I'm glad Grandpa passed the test, but I'd love to know why people of his generation in Australia might have "been marked with the letters D. or B.C.". Anybody? HiLo48 (talk) 05:37, 20 July 2014 (UTC)[reply]

According to this, D meant "Deserter". The other seems to mean "bad conduct". Even worse for business than an unusually pendent testicle, I'd figure. InedibleHulk (talk) 06:08, 20 July 2014 (UTC)[reply]
Yep, gotta watch the latter though. Never know where they'll lead. What's described in that link seems a nasty way to brand a deserter, but I guess they weren't popular. And Grandpa wasn't a deserter. Though I did find later in his record a few days AWOL in France. One can only wonder.... HiLo48 (talk) 06:48, 20 July 2014 (UTC)[reply]
Nasty, but effective. Can't exactly take "I promise I'll never hurt you" at face value, especially without knowing who's already dishonest. This way, they either have the mark, or a suspicious scrape where the mark should be. Gentler now with central databases, biometric ID and impaired constitutions.
Speaking of impaired, nasty and promises, your grandpa likely did the same things in France mine did in the next war to end all wars. Maybe even the same women. If I'm in the area for World War III, I'll raise a glass to both of them before finding the wisest mademoiselle left. She'll know what to do. InedibleHulk (talk) 08:27, 20 July 2014 (UTC)[reply]

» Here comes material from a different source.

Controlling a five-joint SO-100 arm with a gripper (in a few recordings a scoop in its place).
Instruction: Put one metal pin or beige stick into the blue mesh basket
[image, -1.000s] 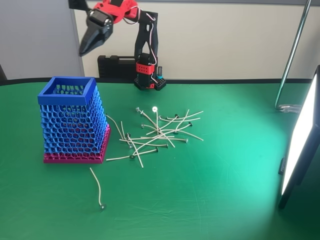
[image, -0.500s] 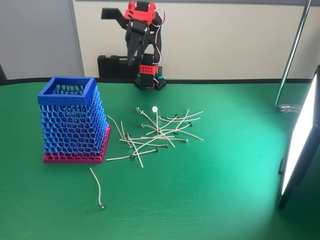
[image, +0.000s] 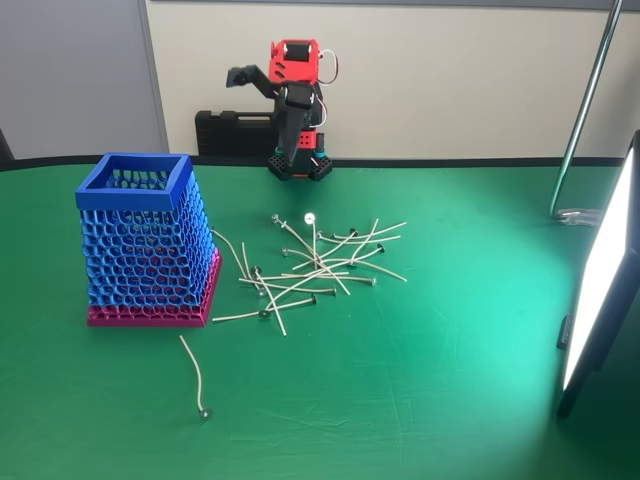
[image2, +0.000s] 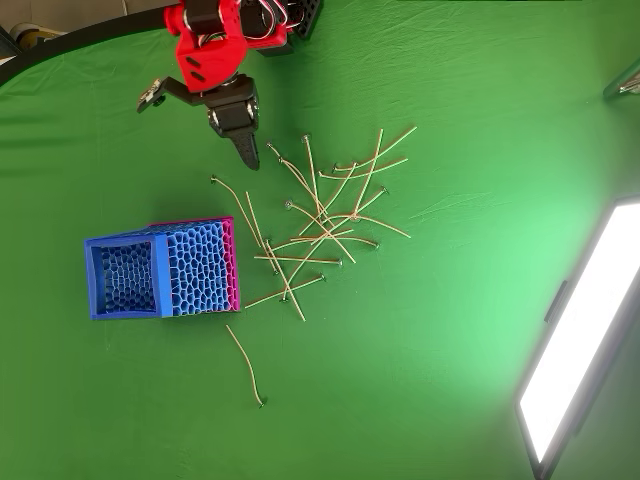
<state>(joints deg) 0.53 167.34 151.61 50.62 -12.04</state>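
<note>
Overhead view: gripper (image2: 247, 155) sits near the arm's base, tip pointing at the pile, fingers pressed together with nothing between them. Blue mesh basket (image2: 160, 272) stands upright on the green table (image2: 450, 120), left of the pile of beige sticks (image2: 320, 225). One stick (image2: 246, 365) lies alone, apart from the pile and just off the basket's base. Fixed view: gripper (image: 287, 150) hangs tip-down at the back edge, basket (image: 145, 240) at left, lone stick (image: 194, 375) in front of it.
</note>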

I wonder if they used brands or tattoos. If tats, then that doesn't seem particularly cruel to me. It seems to imply that they couldn't otherwise keep track of who each person was, presumably meaning they would accept recruits who couldn't produce a birth or baptismal certificate, and they had nothing like a Social Security number at the time to uniquely identify people. StuRat (talk) 12:30, 20 July 2014 (UTC)[reply]
Australian War Memorial: Enlistment Standards: First World War: "On enlistment recruits were examined for BC or D tattooed on their skin. These were British army tattoos. BC stood for bad character and D for deserter." 184.147.140.76 (talk) 12:58, 20 July 2014 (UTC)[reply]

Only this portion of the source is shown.